Encourager les décideurs à agir

Si la sensibilisation progresse, les observateurs estiment que la responsabilité première incombe aux décideurs politiques. Le défi est de traduire les engagements internationaux et les stratégies nationales en actions concrètes, avec des budgets suffisants et des programmes adaptés aux réalités locales. Un spécialiste du secteur souligne : « Il est indispensable que la Mauritanie renforce ses politiques publiques en matière de santé reproductive. Cela implique non seulement des financements accrus mais aussi la formation du personnel de santé et l’intégration des services de planification familiale dans les structures de base. »

 

Défis persistants et recommandations

Malgré ces initiatives, des obstacles subsistent, notamment les barrières socioculturelles, le manque d'éducation sexuelle appropriée et la pénurie de professionnels de santé formés. Les adolescentes sont particulièrement vulnérables, avec des taux élevés de mariages et de grossesses précoces, facteurs majeurs de mortalité maternelle [5] . Pour atteindre les objectifs de développement durable et répondre aux besoins des populations, les experts appellent les autorités mauritaniennes à : accroître le financement public de la santé reproductive, en ciblant en priorité les zones rurales et nomades ; assurer la disponibilité et l’accessibilité des contraceptifs modernes, y compris pour les adolescentes, dans un cadre respectueux de la confidentialité ; introduire une éducation sexuelle appropriée dans les programmes scolaires et les campagnes médiatiques ; renforcer la formation du personnel médical sur la prise en charge des urgences obstétricales et l’accueil des jeunes ; impliquer les leaders communautaires et religieux dans la sensibilisation, afin de lever les barrières socioculturelles.

 

Une question de volonté politique

Au-delà des discours, c’est la volonté politique qui fera la différence. La Mauritanie a l’opportunité de transformer ses défis en succès, en adoptant des mesures courageuses et inclusives.

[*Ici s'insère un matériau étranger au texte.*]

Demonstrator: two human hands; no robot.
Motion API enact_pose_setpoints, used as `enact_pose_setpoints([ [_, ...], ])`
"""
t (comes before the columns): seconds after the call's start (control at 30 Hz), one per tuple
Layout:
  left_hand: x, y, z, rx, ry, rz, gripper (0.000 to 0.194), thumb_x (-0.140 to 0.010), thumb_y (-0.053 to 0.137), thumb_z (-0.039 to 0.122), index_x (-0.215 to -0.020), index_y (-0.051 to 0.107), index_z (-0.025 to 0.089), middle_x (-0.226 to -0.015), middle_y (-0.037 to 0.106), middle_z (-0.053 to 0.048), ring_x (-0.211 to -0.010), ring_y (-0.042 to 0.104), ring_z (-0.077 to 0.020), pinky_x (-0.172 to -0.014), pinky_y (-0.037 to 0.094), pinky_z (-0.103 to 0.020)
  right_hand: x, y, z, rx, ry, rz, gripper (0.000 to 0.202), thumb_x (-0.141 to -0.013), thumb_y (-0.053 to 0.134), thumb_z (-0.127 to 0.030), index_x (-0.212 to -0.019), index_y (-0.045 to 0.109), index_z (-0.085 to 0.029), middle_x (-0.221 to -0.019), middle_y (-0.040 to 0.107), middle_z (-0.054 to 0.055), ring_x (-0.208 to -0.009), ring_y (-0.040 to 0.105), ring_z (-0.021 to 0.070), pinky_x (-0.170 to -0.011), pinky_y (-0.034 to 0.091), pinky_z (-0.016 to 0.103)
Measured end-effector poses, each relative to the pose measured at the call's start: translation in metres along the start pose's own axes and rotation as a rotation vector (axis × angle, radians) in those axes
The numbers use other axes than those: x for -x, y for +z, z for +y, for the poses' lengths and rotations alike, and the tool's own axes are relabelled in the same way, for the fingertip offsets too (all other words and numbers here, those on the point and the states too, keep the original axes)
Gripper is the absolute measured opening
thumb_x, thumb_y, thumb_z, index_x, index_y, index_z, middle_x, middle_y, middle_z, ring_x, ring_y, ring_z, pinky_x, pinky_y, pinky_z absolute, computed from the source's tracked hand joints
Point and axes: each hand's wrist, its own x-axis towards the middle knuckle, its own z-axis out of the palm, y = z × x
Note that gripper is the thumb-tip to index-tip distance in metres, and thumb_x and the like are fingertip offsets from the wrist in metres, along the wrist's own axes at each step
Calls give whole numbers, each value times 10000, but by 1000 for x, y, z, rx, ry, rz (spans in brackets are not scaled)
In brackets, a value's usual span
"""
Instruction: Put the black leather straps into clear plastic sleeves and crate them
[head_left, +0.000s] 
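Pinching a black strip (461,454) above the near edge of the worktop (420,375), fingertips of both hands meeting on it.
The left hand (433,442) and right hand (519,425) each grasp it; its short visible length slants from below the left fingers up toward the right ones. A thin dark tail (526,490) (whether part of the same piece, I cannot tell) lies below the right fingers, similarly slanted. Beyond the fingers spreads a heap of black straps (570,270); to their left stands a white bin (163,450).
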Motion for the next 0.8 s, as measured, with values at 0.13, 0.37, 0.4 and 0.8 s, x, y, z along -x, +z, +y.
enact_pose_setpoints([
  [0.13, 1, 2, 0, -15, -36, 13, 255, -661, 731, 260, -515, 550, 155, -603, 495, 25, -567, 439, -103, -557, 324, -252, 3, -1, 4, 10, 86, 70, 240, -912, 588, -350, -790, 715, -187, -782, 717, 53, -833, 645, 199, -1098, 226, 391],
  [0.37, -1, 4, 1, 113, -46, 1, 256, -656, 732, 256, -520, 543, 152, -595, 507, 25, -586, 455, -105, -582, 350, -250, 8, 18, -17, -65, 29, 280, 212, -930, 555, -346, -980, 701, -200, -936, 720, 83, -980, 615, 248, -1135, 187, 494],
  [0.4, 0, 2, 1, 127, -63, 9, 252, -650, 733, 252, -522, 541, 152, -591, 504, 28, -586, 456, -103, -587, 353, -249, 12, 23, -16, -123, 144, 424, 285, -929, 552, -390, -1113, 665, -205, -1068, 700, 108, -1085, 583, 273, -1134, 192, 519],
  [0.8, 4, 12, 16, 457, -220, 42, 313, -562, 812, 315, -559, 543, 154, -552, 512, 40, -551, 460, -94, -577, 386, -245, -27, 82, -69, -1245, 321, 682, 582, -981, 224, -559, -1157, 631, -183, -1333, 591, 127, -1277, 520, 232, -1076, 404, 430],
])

L’avenir des jeunes filles, la réduction de la mortalité maternelle et l’atteinte des ODD dépendront de la capacité des décideurs à agir dès maintenant. Investir dans la santé sexuelle et reproductive n'est pas seulement une question de droits humains mais également un levier essentiel pour le développement économique et social de la Mauritanie. Une action concertée et soutenue est nécessaire pour garantir un avenir plus sain et équitable pour tous.